What was another mistake? They exaggerated rather than coolly assessing.
What was another mistake? They could not leave the past and move forward.
What was another mistake? They could not envision an alternative to their current situation. They preferred the familiar and the customary to change.
What was another mistake? They quit. They just gave up.
This is excellent (from Nelson French). Negative theology is where I would place myself, though I must admit that I am willing now to make some statements: “God is not a thing, but energy in its purest, rawest, and ultimate form”; or “We should stop using the word ‘God’ and start saying ‘Source’ or “The All’ or ‘The All That Is'”; or “God is nothing (no/thing).” Of course, my statements are inherently limited and limiting because of the nature of language, but I still believe that we can speak in proximate terms. In any case, Wallace is correct: atheism is generally an inversion of fundamentalism. Very well said and apropos.

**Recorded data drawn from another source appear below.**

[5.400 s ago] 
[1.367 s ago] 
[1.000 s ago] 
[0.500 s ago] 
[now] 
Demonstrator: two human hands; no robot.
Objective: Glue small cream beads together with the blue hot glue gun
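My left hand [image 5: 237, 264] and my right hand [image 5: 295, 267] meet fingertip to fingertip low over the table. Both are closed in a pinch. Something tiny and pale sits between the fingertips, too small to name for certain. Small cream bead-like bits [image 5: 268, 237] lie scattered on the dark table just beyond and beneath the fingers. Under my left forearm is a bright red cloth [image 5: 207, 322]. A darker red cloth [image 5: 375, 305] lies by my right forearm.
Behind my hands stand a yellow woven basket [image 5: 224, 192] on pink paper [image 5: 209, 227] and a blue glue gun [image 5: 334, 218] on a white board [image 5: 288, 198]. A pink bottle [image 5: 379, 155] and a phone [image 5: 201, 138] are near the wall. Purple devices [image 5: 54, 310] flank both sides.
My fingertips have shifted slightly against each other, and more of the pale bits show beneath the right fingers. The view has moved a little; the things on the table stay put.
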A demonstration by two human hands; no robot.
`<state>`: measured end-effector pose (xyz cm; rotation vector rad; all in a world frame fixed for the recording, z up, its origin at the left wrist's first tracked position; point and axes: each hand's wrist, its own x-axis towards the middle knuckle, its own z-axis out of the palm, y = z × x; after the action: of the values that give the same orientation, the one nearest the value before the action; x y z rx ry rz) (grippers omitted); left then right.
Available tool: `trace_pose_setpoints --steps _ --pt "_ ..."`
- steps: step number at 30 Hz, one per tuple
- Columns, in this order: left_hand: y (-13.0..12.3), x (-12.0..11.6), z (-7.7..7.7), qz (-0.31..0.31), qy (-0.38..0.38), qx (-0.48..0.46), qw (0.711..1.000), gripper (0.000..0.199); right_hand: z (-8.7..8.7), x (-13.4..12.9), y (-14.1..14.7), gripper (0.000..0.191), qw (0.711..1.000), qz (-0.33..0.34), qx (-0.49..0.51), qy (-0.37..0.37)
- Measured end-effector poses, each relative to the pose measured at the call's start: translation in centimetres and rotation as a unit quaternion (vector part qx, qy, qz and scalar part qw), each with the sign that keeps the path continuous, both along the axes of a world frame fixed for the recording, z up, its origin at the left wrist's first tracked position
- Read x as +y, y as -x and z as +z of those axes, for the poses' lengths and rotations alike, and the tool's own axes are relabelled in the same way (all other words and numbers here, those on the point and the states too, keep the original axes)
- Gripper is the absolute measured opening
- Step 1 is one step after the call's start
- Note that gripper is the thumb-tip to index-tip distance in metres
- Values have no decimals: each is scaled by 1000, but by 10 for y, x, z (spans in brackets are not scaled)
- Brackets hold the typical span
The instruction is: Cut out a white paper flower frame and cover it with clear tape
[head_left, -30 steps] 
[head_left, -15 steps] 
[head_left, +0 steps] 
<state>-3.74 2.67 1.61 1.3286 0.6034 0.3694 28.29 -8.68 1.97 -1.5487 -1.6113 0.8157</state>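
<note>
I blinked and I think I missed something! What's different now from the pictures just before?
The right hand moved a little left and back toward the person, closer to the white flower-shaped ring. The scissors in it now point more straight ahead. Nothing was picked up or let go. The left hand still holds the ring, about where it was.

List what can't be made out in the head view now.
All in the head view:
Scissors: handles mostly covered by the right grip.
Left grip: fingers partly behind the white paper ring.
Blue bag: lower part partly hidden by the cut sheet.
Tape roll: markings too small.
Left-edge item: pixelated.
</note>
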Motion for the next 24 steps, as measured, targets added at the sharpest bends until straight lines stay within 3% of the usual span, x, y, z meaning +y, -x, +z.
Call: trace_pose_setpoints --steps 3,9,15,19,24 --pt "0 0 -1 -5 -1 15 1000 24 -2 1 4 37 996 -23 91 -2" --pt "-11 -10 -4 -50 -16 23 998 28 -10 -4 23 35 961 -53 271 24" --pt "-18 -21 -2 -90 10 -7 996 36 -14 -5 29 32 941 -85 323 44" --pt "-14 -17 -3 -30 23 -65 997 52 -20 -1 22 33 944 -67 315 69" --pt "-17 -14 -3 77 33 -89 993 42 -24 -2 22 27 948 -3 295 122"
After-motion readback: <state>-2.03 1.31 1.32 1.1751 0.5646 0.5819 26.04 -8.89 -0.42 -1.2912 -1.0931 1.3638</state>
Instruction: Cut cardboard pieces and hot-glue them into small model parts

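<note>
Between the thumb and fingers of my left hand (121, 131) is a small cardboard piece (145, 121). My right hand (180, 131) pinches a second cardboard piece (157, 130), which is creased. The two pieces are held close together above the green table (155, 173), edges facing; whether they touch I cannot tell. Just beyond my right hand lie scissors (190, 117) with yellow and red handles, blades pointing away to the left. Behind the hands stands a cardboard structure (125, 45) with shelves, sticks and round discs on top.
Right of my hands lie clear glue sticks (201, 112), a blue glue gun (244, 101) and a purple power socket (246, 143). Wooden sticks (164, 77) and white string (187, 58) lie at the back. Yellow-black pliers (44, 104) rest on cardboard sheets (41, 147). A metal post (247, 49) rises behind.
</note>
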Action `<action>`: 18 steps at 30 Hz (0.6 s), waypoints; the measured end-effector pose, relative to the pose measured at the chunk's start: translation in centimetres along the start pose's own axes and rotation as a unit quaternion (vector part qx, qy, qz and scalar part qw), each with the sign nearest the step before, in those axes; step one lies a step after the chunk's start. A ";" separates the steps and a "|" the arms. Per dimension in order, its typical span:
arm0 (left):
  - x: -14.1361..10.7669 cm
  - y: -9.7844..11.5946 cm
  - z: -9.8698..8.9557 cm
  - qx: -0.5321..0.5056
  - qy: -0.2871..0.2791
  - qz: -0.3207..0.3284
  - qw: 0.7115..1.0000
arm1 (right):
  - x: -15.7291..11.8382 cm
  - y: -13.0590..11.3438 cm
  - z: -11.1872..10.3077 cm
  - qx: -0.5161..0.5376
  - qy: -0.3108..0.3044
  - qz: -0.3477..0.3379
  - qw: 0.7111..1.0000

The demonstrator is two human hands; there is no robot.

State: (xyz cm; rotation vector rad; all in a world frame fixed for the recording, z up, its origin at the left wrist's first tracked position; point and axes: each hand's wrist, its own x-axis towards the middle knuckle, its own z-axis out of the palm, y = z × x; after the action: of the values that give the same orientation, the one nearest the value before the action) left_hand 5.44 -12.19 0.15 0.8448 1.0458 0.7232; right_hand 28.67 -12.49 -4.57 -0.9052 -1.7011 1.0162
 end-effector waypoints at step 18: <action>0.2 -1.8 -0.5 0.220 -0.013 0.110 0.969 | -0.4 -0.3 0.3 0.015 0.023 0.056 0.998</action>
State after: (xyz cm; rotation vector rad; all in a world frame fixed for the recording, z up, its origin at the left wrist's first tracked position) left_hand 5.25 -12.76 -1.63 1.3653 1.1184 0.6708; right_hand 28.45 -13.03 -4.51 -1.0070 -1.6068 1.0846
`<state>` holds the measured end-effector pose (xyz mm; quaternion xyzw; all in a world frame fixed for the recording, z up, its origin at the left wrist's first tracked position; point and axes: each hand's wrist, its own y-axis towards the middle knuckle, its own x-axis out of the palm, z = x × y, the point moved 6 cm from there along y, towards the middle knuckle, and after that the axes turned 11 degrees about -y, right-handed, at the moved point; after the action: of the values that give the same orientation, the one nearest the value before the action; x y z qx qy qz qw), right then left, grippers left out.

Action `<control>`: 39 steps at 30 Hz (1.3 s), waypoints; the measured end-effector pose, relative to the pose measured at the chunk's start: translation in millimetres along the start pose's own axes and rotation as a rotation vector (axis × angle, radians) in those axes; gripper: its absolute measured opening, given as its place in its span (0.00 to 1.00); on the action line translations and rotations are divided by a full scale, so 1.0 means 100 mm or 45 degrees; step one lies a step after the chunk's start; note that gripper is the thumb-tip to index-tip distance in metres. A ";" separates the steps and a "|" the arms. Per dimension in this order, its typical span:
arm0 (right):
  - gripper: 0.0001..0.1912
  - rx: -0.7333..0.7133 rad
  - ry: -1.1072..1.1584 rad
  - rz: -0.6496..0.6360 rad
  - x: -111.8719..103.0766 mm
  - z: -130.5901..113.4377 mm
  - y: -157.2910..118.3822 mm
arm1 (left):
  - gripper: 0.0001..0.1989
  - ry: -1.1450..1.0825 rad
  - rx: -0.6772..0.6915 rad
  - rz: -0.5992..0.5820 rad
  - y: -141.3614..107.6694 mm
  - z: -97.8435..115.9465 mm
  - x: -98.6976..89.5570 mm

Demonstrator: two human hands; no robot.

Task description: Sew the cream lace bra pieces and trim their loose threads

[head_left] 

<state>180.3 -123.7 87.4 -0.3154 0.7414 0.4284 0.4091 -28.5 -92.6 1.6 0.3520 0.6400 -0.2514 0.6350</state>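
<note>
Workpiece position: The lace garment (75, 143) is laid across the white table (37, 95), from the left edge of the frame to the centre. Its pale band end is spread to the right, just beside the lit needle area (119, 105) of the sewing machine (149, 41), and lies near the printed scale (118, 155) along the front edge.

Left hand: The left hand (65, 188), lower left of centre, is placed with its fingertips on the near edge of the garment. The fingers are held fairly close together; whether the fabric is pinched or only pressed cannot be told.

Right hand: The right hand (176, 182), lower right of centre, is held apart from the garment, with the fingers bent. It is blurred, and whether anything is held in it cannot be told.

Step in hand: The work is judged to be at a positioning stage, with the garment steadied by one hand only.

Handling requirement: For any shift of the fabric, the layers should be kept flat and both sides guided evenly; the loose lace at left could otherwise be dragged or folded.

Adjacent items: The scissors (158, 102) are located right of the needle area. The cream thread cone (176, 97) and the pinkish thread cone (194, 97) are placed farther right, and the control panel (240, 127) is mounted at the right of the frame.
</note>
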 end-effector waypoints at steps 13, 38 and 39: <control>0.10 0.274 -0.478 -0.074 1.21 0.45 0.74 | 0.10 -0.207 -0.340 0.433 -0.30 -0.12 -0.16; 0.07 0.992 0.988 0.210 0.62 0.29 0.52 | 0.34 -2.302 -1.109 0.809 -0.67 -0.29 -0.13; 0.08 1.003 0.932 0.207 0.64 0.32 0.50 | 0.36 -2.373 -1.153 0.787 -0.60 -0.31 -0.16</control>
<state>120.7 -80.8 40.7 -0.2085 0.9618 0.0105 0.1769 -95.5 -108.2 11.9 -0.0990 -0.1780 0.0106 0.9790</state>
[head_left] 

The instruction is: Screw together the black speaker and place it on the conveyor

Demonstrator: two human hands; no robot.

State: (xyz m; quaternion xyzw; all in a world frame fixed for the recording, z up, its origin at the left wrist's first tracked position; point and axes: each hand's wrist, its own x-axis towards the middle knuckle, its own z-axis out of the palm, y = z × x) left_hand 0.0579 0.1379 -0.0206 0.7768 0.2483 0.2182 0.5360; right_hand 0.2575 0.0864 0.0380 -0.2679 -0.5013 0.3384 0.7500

Free will often means the choice to do what we should do anyway.
There is one main difference between me and the maple tree in my backyard. It is always who it is. Sometimes I forget that about myself.
You do not acquire wisdom without making mistakes.
Gen 1:1: “When God began to create . . . “: Creation never stops.
Feeling is the basis for all thought. The heart is the foundation on which the mind is built.
Fallow times lead to harvest times.
Ex 13:19: Just as Moses carried the bones of Joseph out of Egypt, we all carry our ancestors with us wherever we go.
Not knowing the future is a gift allowing us live in the present.
How do we make sense of the simultaneous existence of randomness and design? Both are fundamental, but apparently mutually exclusive. To make sense of that is shalom, wholeness, integration.
Sometimes confusion and discombobulation are what open a gateway for you.